Dulles was undiscouraged. Convinced that the enemy would be receptive to new overtures, he told Ike that if the other side was as anxious for a cease-fire as he thought, “They will overlook Rhee’s impetuosity and will be content to sign an agreement, provided they are given proper assurances.” Peking confirmed him, through New Delhi. That left the assurances, which required further pressure on the intractable Rhee. Ike cabled the South Korean president that he had put the U.N. command in “an impossible situation.” He sent Walter S. Robertson, Assistant Secretary of State for Far Eastern Affairs, to talk to him. Robertson sat down with Rhee in Seoul and listened hour after hour, and then day after day, while the angry old man poured out his pent-up feelings. After Rhee had run out of steam Robertson explained the U.S. dilemma. After two weeks Rhee gave in.
***
The armistice terms, announced two weeks before the
signing ceremony, satisfied no one. After 37 months of bloodshed and 2,000,000 dead, 80 percent of them civilians and 33,629 of them Americans, Korea would be returned to its status quo ante. Rhee had gained 2,350 square miles as against Kim II Sung’s 850, but in all other respects the settlement was a draw. No principles had been vindicated. The U.N. had not even succeeded in putting through a reliable inspection system to prevent Kim from launching another attack. The end had come as a result of negotiations begun by President Truman, yet his terms for a truce had been harsher; as Paul Douglas pointed out, Truman “would have been flayed from one end of Washington to the other if he had accepted the present agreement.”
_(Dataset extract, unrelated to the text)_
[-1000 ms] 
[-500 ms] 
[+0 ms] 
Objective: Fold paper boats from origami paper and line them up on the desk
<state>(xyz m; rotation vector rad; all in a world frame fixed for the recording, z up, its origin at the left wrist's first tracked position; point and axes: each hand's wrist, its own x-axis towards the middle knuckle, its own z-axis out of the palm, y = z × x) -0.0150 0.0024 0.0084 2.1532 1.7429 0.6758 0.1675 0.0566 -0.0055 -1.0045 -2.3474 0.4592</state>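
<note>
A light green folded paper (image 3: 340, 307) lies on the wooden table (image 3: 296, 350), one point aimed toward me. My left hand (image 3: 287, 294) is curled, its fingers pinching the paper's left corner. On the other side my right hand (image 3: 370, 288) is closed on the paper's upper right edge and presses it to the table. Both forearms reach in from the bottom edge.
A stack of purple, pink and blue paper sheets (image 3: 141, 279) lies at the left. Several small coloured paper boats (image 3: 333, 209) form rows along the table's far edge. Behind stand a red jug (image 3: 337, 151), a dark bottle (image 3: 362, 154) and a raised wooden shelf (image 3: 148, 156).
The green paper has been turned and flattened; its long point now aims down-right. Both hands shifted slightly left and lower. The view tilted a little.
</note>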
When a photographer asked Eisenhower how he felt, he said simply, “The war is over, and I hope my son is coming home soon.” The White House had no other comment on the coming truce. In official Washington only the Secretary of State spoke of it with satisfaction: “For the first time in history, an international organization has stood against an aggressor…. All free nations, large or small, are safer today because the ideal of collective security has been implemented.”
This was also the interpretation of the liberal community. Liberals then were faithful to the Roosevelt-Truman concept of world government and were determined to put the best possible face on its first effort to keep the peace. Richard H. Rovere summed up their conviction that Korea had been a blazing success:
In Korea, the United States proved that its word was as good as its bond—and even better, since no bond had been given. History will cite Korea as the proving ground of collective security, up to this time no more than a plausible theory. It will cite it as the turning point of the world struggle against Communism.